• _Task objective_
For the string "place", state how many lines of the data hold it. Give nothing besides the number.
*** Opening of Data to examine ***
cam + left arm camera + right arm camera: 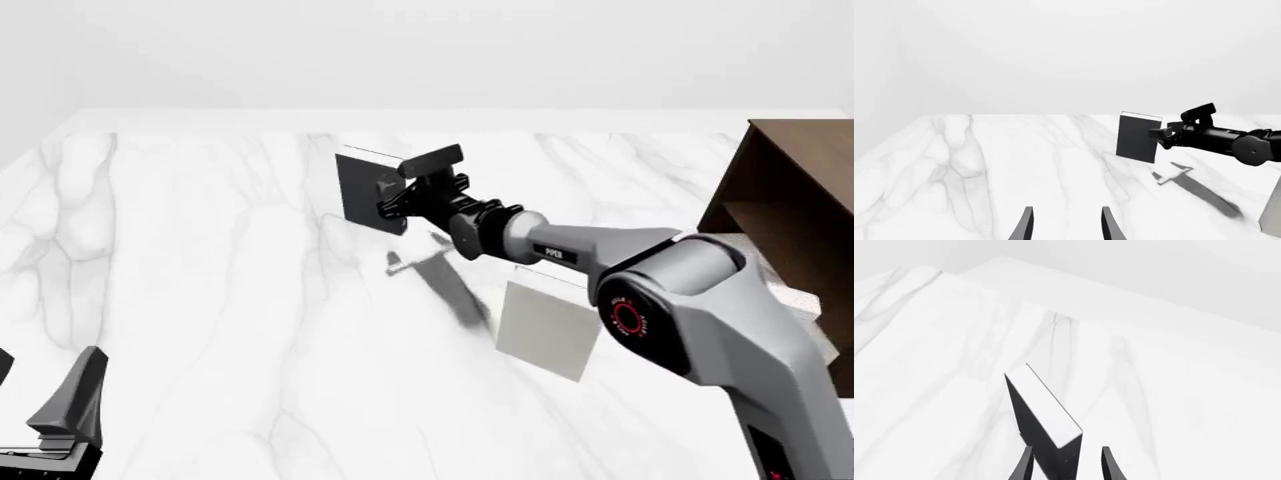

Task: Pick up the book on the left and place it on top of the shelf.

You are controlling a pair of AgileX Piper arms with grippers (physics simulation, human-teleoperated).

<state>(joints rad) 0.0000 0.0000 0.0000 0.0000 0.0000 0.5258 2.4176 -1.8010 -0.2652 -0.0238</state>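
Note:
The dark charcoal book [358, 188] stands upright on the marble table, left of centre and far back. It also shows in the left wrist view [1138, 137]. My right gripper [396, 197] reaches across to the book's right edge. In the right wrist view the book [1044, 410] sits between the fingertips [1110, 465], with a gap on one side, so the jaws are open around it. My left gripper [1066, 212] is open and empty, low at the near left [70, 405]. The dark brown shelf [787, 190] stands at the right edge.
A pale grey book [547, 327] stands under my right forearm, between the dark book and the shelf. Its edge shows in the left wrist view [1272, 215]. The right arm [667, 290] spans the middle of the white marble table [200, 300].

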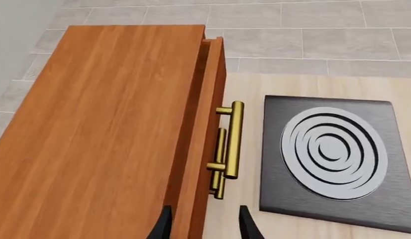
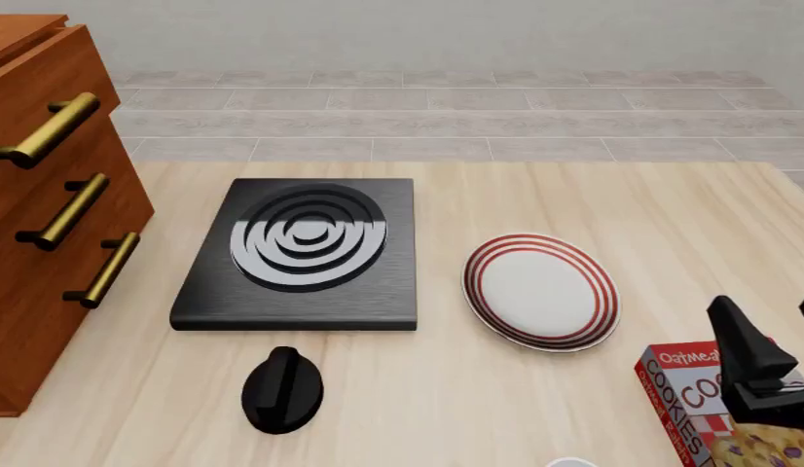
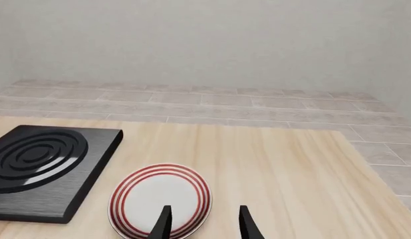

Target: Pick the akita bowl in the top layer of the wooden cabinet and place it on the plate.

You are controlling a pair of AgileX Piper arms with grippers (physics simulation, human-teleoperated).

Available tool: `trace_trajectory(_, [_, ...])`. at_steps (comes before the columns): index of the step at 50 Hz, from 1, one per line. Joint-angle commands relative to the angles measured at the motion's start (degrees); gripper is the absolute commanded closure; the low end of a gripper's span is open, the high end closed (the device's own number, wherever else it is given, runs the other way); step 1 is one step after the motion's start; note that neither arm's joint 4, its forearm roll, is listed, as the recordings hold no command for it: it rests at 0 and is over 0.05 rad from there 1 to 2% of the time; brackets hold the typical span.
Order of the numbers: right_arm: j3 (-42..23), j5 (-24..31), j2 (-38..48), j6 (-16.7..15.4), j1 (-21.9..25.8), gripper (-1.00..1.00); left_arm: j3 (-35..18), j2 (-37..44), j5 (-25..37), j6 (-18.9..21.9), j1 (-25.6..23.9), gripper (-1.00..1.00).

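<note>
The wooden cabinet [image 2: 39, 224] stands at the table's left edge, and its flat top [image 1: 106, 134] fills much of the left wrist view. The top layer [image 1: 215, 74] has its front just proud of the cabinet top, with only a thin slit between them and no inside showing. Its brass handle [image 1: 234, 139] [image 2: 45, 131] lies just ahead of my left gripper [image 1: 205, 226], which hovers open over the drawer's front edge, holding nothing. The akita bowl is hidden. The plate [image 2: 541, 290] [image 3: 159, 199] lies right of centre. My right gripper [image 2: 779, 326] [image 3: 205, 224] is open near the table's front right, apart from the plate.
A black square stove [image 2: 305, 253] [image 1: 335, 159] [image 3: 40, 169] with white rings sits between cabinet and plate. A black knob-shaped object [image 2: 282, 389] lies in front of it. A cookie box [image 2: 701, 404] stands under my right gripper. Two lower drawers [image 2: 64, 248] sit beneath the top one.
</note>
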Motion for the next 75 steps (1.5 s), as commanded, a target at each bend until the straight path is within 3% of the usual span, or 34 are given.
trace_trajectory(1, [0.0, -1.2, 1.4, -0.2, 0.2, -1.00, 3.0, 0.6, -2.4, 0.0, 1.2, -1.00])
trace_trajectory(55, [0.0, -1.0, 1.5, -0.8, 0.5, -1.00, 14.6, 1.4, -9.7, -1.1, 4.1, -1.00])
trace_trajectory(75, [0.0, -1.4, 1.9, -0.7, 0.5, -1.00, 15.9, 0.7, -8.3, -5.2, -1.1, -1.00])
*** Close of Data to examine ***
• _Reply to the exercise_
2